According to Fairview’s latest financial statement, expenses tied to Fairview’s agreements with university physicians were $551.4 million through the nine-month period ended Sept. 30, up from $485.9 million for the same period in 2022. The contract features both fixed annual financial commitments and variable investments based on Fairview’s financial performance, similar to other academic medical center and health system ventures.
“It’s always about the money,” said Dr. Edward Abraham, a partner at consultancy Guidehouse and former dean of the Wake Forest School of Medicine in Winston-Salem, North Carolina. “There are multiple examples of friction where one partner feels like they are not being paid enough or paying too much.”
Health system and university partnerships have gotten more complicated as health systems have grown and as providers grapple with financial pressures such as relatively higher labor costs, which don't seem to be going away, said Dr. Jonathan Jaffery, chief healthcare officer at the Association of American Medical Colleges.
However, those same pressures, particularly labor shortages and health systems' related push to expand their workforce pipelines, will likely lead to more system and university affiliations, he said.
Academic partnerships grow
As the size and scope of health systems have increased, academic medical center partnerships, mergers and acquisitions have proliferated because of the value of a growing referral source, industry observers said.
In the case of Wake Forest, which merged with Charlotte, North Carolina-based Atrium Health in 2020, the school determined it needed to grow its network and be part of a larger system. Atrium, meanwhile, wanted an academic partner, Abraham said.
Similar motivations drove Columbia, Maryland-based MedStar Health's 2000 purchase of Georgetown University Hospital.
MedStar has benefited by extending its recruitment net and Georgetown has been able to train its students across a variety of inpatient and outpatient settings, among other positive outcomes, said Dr. Stephen Evans, MedStar's chief medical officer. But the initial stages of the merger were hindered by a poor governance structure, which lacked equal representation from both organizations, he said.

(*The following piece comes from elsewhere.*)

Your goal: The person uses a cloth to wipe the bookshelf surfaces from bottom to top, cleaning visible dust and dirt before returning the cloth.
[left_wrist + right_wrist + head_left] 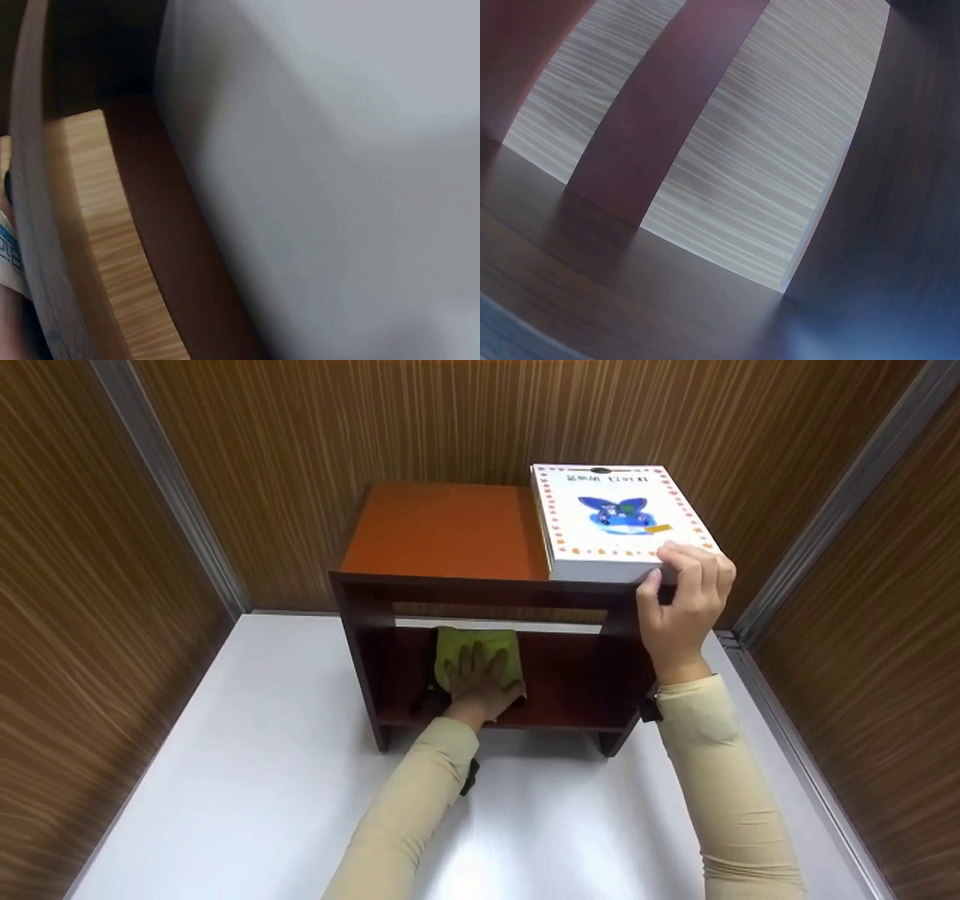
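A small dark reddish-brown wooden shelf (pixel 450 532) stands against the back wall. On its lower board, my left hand (pixel 480 686) rests with fingers spread on a yellow-green cloth (pixel 457 649). Dark patches border the cloth; I cannot tell whether they are an object or shadow. A thick white book, or a stack of them (pixel 600 547), lies on the right of the shelf top, a blue butterfly picture on its cover. My right hand (pixel 690 596) grips its front right corner, fingers bent over the cover and thumb at the front edge. Neither wrist view clearly shows the hand's contact.
A white surface (pixel 292 735) lies under the shelf. Striped wood panels (pixel 337 420) enclose the back and both sides, with metal rails (pixel 176 487) in the corners. The shelf's side panel (pixel 356 660) stands left of the left hand.
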A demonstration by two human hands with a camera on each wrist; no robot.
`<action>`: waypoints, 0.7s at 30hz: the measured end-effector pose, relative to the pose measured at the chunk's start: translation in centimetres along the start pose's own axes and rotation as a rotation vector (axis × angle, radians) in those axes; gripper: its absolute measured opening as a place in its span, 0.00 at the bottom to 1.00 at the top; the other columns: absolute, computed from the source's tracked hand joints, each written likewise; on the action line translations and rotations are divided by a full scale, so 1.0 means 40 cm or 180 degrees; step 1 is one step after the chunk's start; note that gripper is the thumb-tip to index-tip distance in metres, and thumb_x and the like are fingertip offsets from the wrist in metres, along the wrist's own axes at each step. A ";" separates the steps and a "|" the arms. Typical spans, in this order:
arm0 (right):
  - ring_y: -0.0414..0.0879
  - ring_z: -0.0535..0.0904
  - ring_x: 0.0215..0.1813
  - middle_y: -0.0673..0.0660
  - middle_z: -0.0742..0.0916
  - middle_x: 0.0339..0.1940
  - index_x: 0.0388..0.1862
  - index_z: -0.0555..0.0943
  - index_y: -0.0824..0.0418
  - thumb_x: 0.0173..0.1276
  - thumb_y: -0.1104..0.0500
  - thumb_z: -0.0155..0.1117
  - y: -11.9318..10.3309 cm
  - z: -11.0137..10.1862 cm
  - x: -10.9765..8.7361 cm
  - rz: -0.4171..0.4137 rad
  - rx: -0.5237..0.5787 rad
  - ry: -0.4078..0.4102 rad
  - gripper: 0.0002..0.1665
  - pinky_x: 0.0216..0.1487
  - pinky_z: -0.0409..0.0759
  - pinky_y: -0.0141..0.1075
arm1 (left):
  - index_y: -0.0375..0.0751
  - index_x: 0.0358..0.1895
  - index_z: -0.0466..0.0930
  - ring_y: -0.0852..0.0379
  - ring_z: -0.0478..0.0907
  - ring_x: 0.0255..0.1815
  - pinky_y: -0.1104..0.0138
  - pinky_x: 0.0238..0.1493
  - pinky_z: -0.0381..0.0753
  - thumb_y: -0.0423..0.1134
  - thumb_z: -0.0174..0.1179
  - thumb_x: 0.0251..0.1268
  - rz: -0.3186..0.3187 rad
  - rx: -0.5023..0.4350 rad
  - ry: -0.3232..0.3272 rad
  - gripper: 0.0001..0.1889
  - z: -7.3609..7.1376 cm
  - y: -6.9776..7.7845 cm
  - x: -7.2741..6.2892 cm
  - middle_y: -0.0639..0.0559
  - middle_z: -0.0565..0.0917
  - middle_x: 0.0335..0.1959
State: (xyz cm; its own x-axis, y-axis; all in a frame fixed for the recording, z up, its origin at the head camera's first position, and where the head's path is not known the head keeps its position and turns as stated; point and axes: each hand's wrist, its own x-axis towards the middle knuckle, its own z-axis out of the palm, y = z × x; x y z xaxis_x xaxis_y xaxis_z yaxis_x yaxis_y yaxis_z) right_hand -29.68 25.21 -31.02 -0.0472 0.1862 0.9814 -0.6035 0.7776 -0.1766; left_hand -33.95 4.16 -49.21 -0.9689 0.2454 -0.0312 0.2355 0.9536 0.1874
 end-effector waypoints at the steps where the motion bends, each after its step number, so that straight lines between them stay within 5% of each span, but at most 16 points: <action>1: 0.56 0.73 0.46 0.58 0.84 0.38 0.32 0.80 0.65 0.54 0.57 0.56 0.000 0.001 0.001 0.0001 -0.0005 -0.0003 0.13 0.57 0.63 0.46 | 0.61 0.74 0.45 0.39 0.31 0.73 0.38 0.64 0.36 0.72 0.33 0.61 0.0000 -0.0009 0.0002 0.39 0.001 0.001 -0.004 0.41 0.40 0.75; 14: 0.57 0.72 0.45 0.59 0.83 0.38 0.32 0.80 0.65 0.54 0.57 0.55 -0.002 -0.003 0.006 0.0014 -0.0049 0.0051 0.13 0.56 0.63 0.46 | 0.60 0.75 0.40 0.37 0.34 0.73 0.36 0.63 0.39 0.74 0.27 0.61 0.0032 0.0279 0.0131 0.41 0.029 0.056 -0.092 0.42 0.41 0.75; 21: 0.57 0.72 0.45 0.59 0.84 0.37 0.31 0.79 0.66 0.54 0.57 0.55 -0.009 0.004 0.004 0.0020 -0.0026 0.0069 0.13 0.56 0.63 0.45 | 0.60 0.75 0.42 0.36 0.35 0.73 0.36 0.63 0.40 0.74 0.29 0.61 -0.0010 0.0272 0.0134 0.41 0.023 0.052 -0.094 0.40 0.41 0.75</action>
State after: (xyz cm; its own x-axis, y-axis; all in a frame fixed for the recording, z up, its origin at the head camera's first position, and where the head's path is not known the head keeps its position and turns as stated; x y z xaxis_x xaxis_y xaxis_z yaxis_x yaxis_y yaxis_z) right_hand -29.62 24.87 -30.77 -0.0337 0.2039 0.9784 -0.5968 0.7812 -0.1833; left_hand -29.76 5.39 -49.62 -0.9716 0.2364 0.0101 0.2362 0.9662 0.1030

“These were two big organizations learning how to dance together. It can be a bit clunky. Early on, we didn’t have a good governance structure,” he said. “But we have since built out governance infrastructure, such as jointly populated education, academic and research councils.”

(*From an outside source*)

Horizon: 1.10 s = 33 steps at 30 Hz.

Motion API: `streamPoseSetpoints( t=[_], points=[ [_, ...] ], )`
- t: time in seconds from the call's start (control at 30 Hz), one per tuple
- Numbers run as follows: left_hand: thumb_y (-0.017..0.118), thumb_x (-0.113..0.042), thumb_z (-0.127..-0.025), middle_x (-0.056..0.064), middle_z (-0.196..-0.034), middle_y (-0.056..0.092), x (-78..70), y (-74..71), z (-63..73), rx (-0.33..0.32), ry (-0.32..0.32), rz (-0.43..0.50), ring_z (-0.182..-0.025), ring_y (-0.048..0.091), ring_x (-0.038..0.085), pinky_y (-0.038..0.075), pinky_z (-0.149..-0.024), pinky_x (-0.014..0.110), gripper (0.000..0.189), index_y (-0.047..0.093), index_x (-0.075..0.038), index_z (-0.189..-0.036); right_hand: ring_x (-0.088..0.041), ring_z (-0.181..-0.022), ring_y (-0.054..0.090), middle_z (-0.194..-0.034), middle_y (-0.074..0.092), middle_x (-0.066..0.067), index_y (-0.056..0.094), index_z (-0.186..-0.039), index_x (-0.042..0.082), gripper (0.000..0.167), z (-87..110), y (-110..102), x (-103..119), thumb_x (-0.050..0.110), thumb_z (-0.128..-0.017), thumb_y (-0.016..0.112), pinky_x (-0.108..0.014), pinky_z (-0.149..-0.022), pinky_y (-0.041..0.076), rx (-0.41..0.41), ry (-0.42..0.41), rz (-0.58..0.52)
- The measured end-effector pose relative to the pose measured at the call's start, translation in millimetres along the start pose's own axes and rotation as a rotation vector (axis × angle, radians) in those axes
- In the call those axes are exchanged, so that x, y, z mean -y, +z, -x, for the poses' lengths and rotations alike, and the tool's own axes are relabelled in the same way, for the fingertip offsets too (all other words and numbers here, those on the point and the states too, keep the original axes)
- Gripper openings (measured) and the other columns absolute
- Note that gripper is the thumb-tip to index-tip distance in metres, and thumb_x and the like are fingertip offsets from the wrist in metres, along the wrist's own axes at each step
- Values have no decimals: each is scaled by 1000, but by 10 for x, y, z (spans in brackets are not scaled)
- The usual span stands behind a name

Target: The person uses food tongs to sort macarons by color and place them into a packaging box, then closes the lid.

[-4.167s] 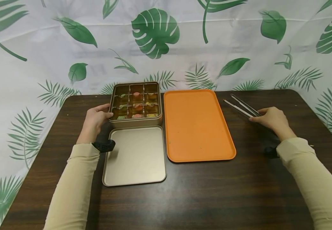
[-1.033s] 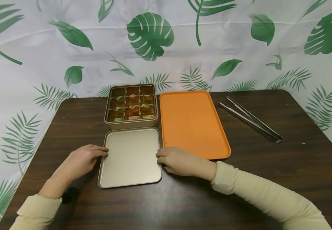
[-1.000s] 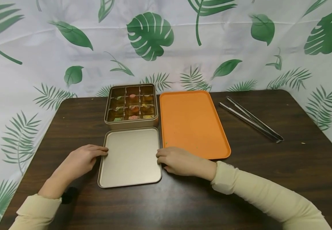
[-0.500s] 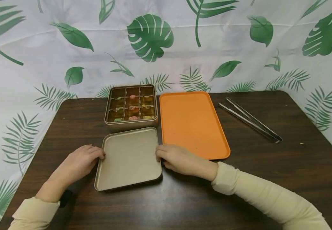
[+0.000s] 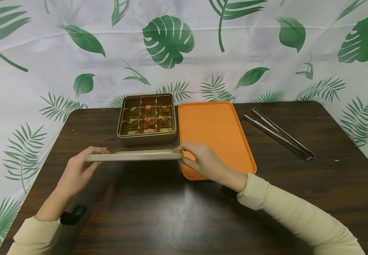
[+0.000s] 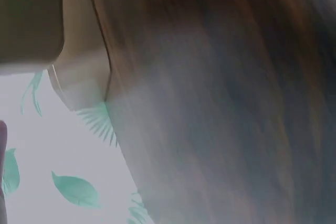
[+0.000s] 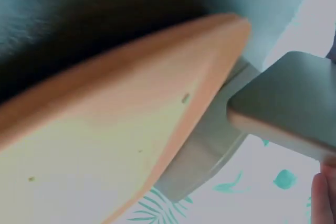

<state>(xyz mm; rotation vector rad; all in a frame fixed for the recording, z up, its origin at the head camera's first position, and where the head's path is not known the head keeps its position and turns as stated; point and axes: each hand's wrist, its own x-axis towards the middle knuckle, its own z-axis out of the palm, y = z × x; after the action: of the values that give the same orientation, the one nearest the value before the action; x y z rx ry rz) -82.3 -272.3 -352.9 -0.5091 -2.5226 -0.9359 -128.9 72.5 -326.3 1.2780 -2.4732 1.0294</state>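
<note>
Both hands hold a flat gold tin lid (image 5: 136,156) by its opposite sides, raised above the table and seen nearly edge-on in the head view. My left hand (image 5: 77,171) grips its left end, thumb below and fingers above. At the right end, my right hand (image 5: 203,161) pinches the rim, over the corner of the orange tray. Behind the lid stands an uncovered gold tin (image 5: 148,138), its divided insert holding small green, pink and yellow pieces. The right wrist view catches the lid (image 7: 294,108) at its right side, with fingers (image 7: 323,192) at the edge.
An orange tray (image 5: 215,138) with a few tiny crumbs lies right of the tin. Farther right, metal tongs (image 5: 279,136) rest spread on the dark wooden table (image 5: 158,212). A white leaf-printed cloth (image 5: 117,46) hangs along the back.
The right hand left the tongs and the left hand left the tin; both came to the lid. They have since lifted it off the table and tipped it edge-on.
</note>
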Motion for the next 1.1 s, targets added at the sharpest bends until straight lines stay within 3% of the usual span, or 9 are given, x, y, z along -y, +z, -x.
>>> streamPoseSetpoints(
  t=[0.1, 0.17, 0.27, 0.4, 0.6, 0.8, 0.93, 1.03, 1.1],
  points=[
    [66, 12, -81, -29, -95, 62, -59, 60, -61, -101, -88, 118, -92, 52, -23, 41, -72, -3, 19, 63, 4, -98, -23, -94, 70, -97, 72, -11, 63, -99, 2, 17, -61, -37, 1, 0, -83, 70, -35, -83, 59, -98, 53, -121],
    [63, 9, -85, -36, -89, 56, -104, 104, -107, -155, -158, 194, -84, 55, -21, 43, -68, -1, 15, 61, 7, -99, -24, -96, 70, -100, 72, -14, 62, -106, 0, 22, -109, -56, 8, 0, -85, 68, -35, -86, 59, -153, 103, -223],
    [61, 5, -88, -34, -87, 59, -177, 170, -202, -210, -268, 307, -82, 59, -16, 46, -69, 1, 16, 63, -6, -99, -25, -100, 69, -107, 70, -17, 56, -119, -1, 32, -184, -70, 12, 2, -88, 64, -33, -90, 58, -239, 172, -329],
    [60, 5, -89, -27, -88, 63, -268, 260, -338, -292, -363, 456, -82, 61, -10, 48, -71, 5, 36, 61, -29, -101, -29, -110, 65, -121, 63, -20, 47, -126, -3, 36, -283, -71, 10, -1, -92, 59, -30, -95, 55, -372, 211, -418],
    [60, -4, -92, -20, -84, 63, -394, 420, -504, -455, -427, 598, -78, 57, -4, 46, -69, 7, 19, 65, -18, -104, -34, -127, 53, -135, 46, -25, 43, -131, -10, 40, -389, -52, -9, -9, -92, 53, -28, -106, 47, -521, 94, -466],
    [62, -5, -91, -11, -89, 69, -502, 528, -693, -619, -405, 793, -82, 63, 1, 50, -72, 11, 27, 63, -4, -118, -24, -136, 44, -150, 38, -17, 36, -145, -2, 51, -471, -52, -18, 1, -97, 51, -37, -105, 48, -538, 135, -391],
    [59, -10, -94, 1, -112, 71, -543, 559, -786, -650, -421, 744, -103, 64, 5, 52, -84, 13, 36, 60, -3, -129, -17, -146, 28, -158, 26, -9, 30, -149, 4, 52, -550, -62, -27, 7, -100, 46, -38, -112, 42, -490, 198, -334],
    [52, -13, -98, 4, -139, 56, -572, 580, -842, -634, -425, 650, -127, 52, 8, 45, -104, 17, 39, 52, -8, -137, -15, -149, 17, -161, 17, -7, 25, -151, 6, 53, -625, -61, -35, 11, -102, 42, -36, -121, 28, -442, 240, -305],
    [48, -14, -100, 3, -148, 46, -596, 584, -882, -603, -410, 571, -137, 42, 8, 37, -113, 21, 41, 46, -11, -141, -14, -150, 13, -162, 12, -6, 21, -152, 7, 53, -686, -59, -43, 14, -103, 39, -35, -124, 19, -419, 274, -300]
  ],
)
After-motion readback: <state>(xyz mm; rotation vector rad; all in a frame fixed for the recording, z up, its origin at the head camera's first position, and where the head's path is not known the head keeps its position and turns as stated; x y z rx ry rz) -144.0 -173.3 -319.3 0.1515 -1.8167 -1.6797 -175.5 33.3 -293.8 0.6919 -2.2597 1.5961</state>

Dr. Neil Weissman, chief scientific officer at MedStar, said he gets phone calls every month from health systems that want to understand how to best partner with academic medical centers. “It is the next wave of academic medicine.”
Houston-based Memorial Hermann Health System has academic affiliations with University of Texas and University of Houston, which opened the Tilman J. Fertitta Family College of Medicine in mid-2022. Memorial Hermann’s academic affiliations have improved its population health efforts in areas such as maternal morbidity and mortality, boosted recruitment and retention and bolstered its relationship with employers, CEO Dr. David Callender said.
The academic medical system, Charlottesville, Virginia-based UVA Health, has been steadily expanding its hospital network through acquisitions and affiliations. Physician services agreements can hinge on whether university-based physicians are willing to travel to community hospitals, UVA Health CEO Craig Kent said. Under those agreements, academic medical center physicians are often tasked with weekly or monthly rotations at community hospitals.
“The first principal behind these affiliations is that all care that can possibly be delivered locally should be delivered locally,” Kent said.
In July, UVA Health acquired a 5% ownership stake in Newport News, Virginia-based Riverside Health System. UVA has helped Riverside expand its cardiothoracic program, UVA is getting more complex care referrals and the organizations have expanded the physician pipeline in eastern Virginia, Kent said. “We want to do more of this,” he said.